Впрочем, в каком-то виде его подход спустя столетие с лишним дал свои всходы: новоэтические стандарты, с точки зрения которых Толстой рисуется абьюзером и носителем «мужского взгляда», во многом исходят из того же пафоса, что горит в «Крейцеровой»,— нельзя превращать человека в вещь, в объект, в секс-гаджет. «Не может быть того, чтобы для здоровья одних людей можно бы было губить тела и души других людей». Герой «Крейцеровой» погубил жену, но сам себя он убивает еще прежде — как говорит он в своей исповеди, «в городе можно прожить сто лет и не хватиться того, что ты умер и сгнил»,— он становится мертв в тот момент, когда начинает относиться к другому как к вещи, ко всему на свете как к способу достичь удовольствия.

План Толстого никому не помог, и это заставляет нас задуматься уже не о природе сексуальности, но о том, насколько оправдан моральный радикализм.
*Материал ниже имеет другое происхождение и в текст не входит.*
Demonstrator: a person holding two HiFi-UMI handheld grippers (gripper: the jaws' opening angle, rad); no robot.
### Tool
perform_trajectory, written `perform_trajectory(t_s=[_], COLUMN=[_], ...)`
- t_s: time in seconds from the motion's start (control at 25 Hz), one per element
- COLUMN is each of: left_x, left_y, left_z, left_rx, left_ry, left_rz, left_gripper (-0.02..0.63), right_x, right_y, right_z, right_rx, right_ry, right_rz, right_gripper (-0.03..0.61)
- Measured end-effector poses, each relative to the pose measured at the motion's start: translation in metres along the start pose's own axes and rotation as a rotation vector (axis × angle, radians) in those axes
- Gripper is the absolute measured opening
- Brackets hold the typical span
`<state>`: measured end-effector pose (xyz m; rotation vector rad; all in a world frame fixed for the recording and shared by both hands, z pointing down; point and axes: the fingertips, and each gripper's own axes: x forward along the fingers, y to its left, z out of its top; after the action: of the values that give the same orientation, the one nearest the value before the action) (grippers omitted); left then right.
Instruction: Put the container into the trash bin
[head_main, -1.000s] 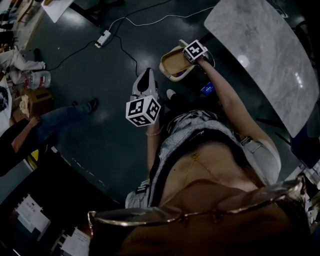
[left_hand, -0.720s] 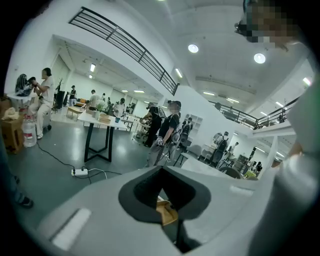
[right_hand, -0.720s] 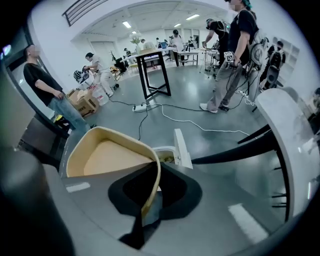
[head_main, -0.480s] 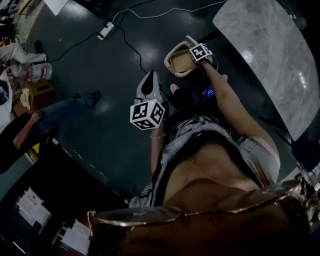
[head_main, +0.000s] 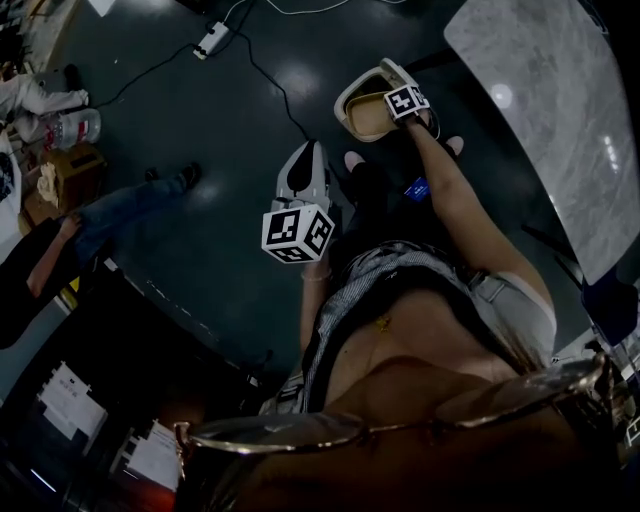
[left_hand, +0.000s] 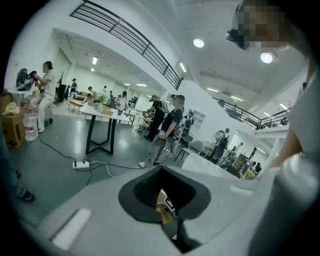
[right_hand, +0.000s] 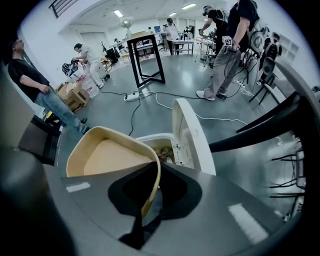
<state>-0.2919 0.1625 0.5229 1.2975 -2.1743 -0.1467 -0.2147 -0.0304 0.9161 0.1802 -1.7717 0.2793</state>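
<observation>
Pinching the container (right_hand: 107, 155) by its rim: right gripper (right_hand: 150, 200) jaws clamped on the thin wall, pointing steeply down. Container hangs over the bin (right_hand: 152, 141) (lid (right_hand: 190, 132) up, trash inside). Left gripper (left_hand: 172, 227): jaws together, nothing between them, held apart from the bin.

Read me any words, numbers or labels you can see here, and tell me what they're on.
No text can be read.
Left marker cube and right marker cube: black-and-white square patterns, no words.
Papers at lower left: print too small to read.
Container: no print visible.
</observation>
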Motion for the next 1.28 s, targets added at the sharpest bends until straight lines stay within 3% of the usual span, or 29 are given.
perform_trajectory(t_s=[0.12, 0.24, 0.44, 0.52, 0.72, 0.92, 1.28], left_x=[-0.001, -0.002, 0.002, 0.004, 0.014, 0.025, 0.048], left_y=[0.005, 0.009, 0.011, 0.01, 0.012, 0.011, -0.007], left_z=[-0.001, -0.002, -0.006, -0.007, -0.014, -0.024, -0.027], left_rx=[0.0, -0.003, -0.02, -0.017, -0.006, 0.002, 0.045], left_ry=[0.006, 0.009, 0.014, 0.02, 0.046, 0.068, 0.091], left_rz=[0.015, 0.027, 0.028, 0.023, 0.021, 0.01, -0.037], left_gripper=[0.0, 0.0, 0.0, 0.0, 0.0, 0.0, 0.0], right_x=[0.004, 0.003, -0.002, -0.008, -0.02, -0.039, -0.133], right_y=[-0.001, -0.005, 0.0, 0.003, 0.035, 0.045, 0.061], right_z=[0.0, 0.005, 0.014, 0.015, 0.021, 0.023, 0.057], right_rx=[0.019, 0.053, 0.055, 0.046, 0.03, -0.031, -0.105], right_ry=[0.0, -0.022, -0.056, -0.062, -0.096, -0.13, -0.362], right_rz=[-0.015, -0.035, 0.007, 0.018, 0.164, 0.2, 0.296], right_gripper=[0.048, 0.158, 0.189, 0.186, 0.16, 0.026, 0.026])
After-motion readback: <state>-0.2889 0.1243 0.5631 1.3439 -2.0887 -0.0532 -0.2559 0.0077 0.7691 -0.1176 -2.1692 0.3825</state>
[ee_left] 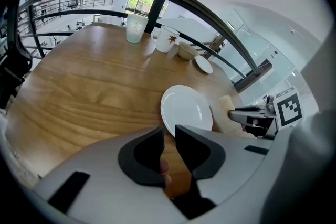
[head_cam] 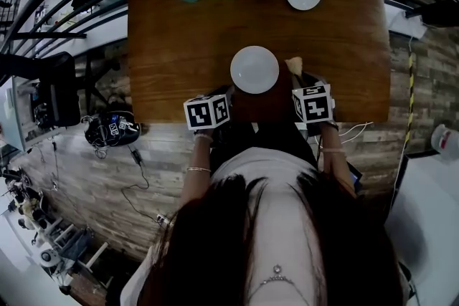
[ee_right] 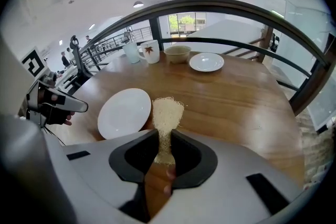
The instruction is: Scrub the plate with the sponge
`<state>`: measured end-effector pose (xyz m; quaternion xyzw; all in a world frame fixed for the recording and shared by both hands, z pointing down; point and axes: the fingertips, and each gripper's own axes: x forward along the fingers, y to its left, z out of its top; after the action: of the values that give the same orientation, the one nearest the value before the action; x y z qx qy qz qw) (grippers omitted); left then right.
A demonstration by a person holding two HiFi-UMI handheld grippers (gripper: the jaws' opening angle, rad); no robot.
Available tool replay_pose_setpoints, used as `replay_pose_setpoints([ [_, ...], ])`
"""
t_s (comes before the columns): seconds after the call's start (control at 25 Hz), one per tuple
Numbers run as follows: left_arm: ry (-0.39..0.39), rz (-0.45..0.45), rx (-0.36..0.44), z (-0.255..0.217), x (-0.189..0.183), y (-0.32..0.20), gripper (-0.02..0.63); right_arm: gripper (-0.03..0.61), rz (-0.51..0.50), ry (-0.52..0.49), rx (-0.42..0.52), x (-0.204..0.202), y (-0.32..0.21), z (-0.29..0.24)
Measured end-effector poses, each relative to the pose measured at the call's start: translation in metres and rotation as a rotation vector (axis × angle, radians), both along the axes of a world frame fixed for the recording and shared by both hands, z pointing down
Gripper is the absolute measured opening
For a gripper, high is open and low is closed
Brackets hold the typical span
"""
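- Plate [head_cam: 254,69] sits loose at the table's [head_cam: 165,32] 6 o'clock edge; my left gripper [ee_left: 169,134], ajar and empty, won't stop a slide.
- At the plate's 3 o'clock, my right gripper [ee_right: 164,136] pinches the sponge [ee_right: 167,113] by its thin end; it could slip.

Seen from above, a person with long dark hair [head_cam: 215,240] wears a pale top [head_cam: 262,161], a fine neck chain [head_cam: 276,273] with a small pendant, and a thin bangle [head_cam: 197,170] at the left wrist. The left gripper [ee_left: 169,131] and right gripper [ee_right: 165,136] have smooth grey-white shells, black jaw pads [ee_left: 139,157] and dark rectangular slots [ee_left: 68,191]. Each carries a marker cube [head_cam: 207,112] of black-and-white squares.
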<state>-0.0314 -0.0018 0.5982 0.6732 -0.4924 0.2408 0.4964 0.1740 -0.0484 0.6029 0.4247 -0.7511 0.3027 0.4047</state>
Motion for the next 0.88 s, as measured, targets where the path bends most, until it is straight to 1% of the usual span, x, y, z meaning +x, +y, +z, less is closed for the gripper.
replay_pose_setpoints([
  [0.08, -0.003, 0.019, -0.016, 0.001, -0.005, 0.000, 0.058, 0.091, 0.010, -0.004, 0.006, -0.007, -0.001, -0.001],
  [0.24, 0.030, 0.051, -0.046, 0.006, -0.004, -0.006, 0.069, 0.091, 0.026, -0.003, 0.021, -0.017, -0.006, -0.002],
  [0.48, 0.042, 0.136, -0.076, 0.014, 0.002, -0.016, 0.078, 0.091, 0.040, 0.004, 0.027, -0.030, -0.017, 0.000],
  [0.72, 0.069, 0.209, -0.127, 0.021, 0.009, -0.024, 0.106, 0.091, 0.062, 0.005, 0.015, -0.041, -0.028, 0.000],
  [0.88, 0.078, 0.237, -0.163, 0.027, 0.008, -0.025, 0.107, 0.091, 0.065, 0.005, -0.003, -0.050, -0.033, 0.003],
])
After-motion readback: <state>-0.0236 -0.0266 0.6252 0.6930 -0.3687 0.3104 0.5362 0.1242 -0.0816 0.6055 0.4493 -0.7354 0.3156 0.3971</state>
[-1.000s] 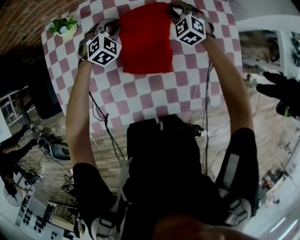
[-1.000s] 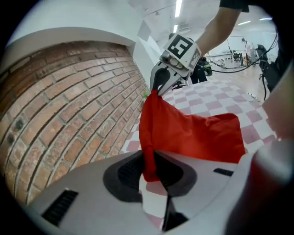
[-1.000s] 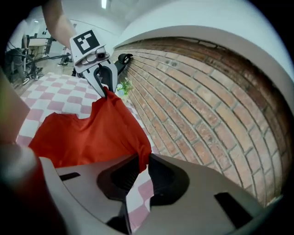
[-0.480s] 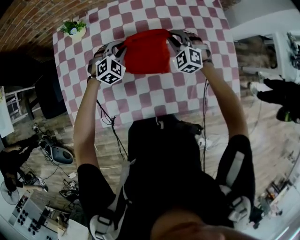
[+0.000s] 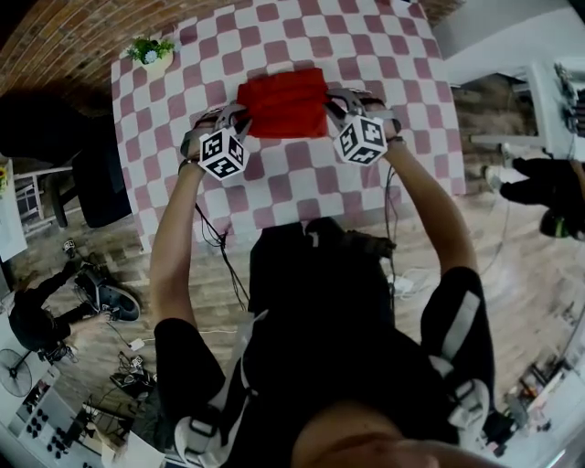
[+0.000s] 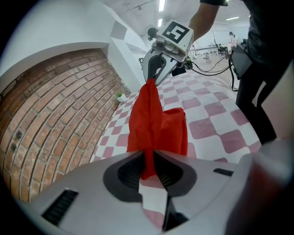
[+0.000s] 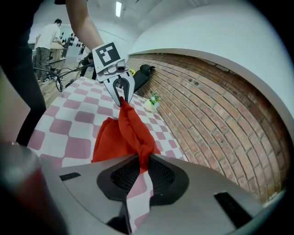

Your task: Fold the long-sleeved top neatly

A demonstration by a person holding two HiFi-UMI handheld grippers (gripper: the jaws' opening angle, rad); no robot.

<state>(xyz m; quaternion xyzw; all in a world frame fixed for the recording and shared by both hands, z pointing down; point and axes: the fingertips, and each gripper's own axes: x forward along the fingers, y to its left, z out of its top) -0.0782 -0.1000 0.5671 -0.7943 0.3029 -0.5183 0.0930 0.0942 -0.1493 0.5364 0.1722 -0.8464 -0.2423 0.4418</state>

Вот ходят такие — пророки в своем отечестве, кликуши, белые пальто. Чего-то от всех требуют, лучше всех знают, как жить. И толку-то? Ладно бы одна «Крейцерова», но сколько на свете таких объяснений и инвектив, у одного Толстого 90 томов,— не помогло. Но Толстой в послесловии к «Крейцеровой» заранее объясняет, почему моральные вопросы просто-таки необходимо ставить именно с такой степенью радикальности.

Есть простые правила и предписания, те самые «лайфхаки», они доступны и легки в исполнении, но в два счета приводят к компромиссу с наличным положением вещей. А есть идеал, про который заранее понятно, что он недостижим, но, если принять его за ориентир и грести в его направлении, может, удастся проплыть хоть сколько-то. Должен быть кто-то, кто про этот идеал напоминает — хватает за грудки, тормошит, не дает спать. Это не значит, что в конечном итоге он окажется прав,— может, для современников он так и останется помехой, а для потомков станет посмешищем. Но без этого ничто никуда не сдвинется, совсем. «Плавающему недалеко от берега можно было говорить: «держись того возвышения, мыса, башни» и т. п. Но приходит время, когда пловцы удалились от берега, и руководством им должны и могут служить только недостижимые светила и компас, показывающий направление. А то и другое дано нам».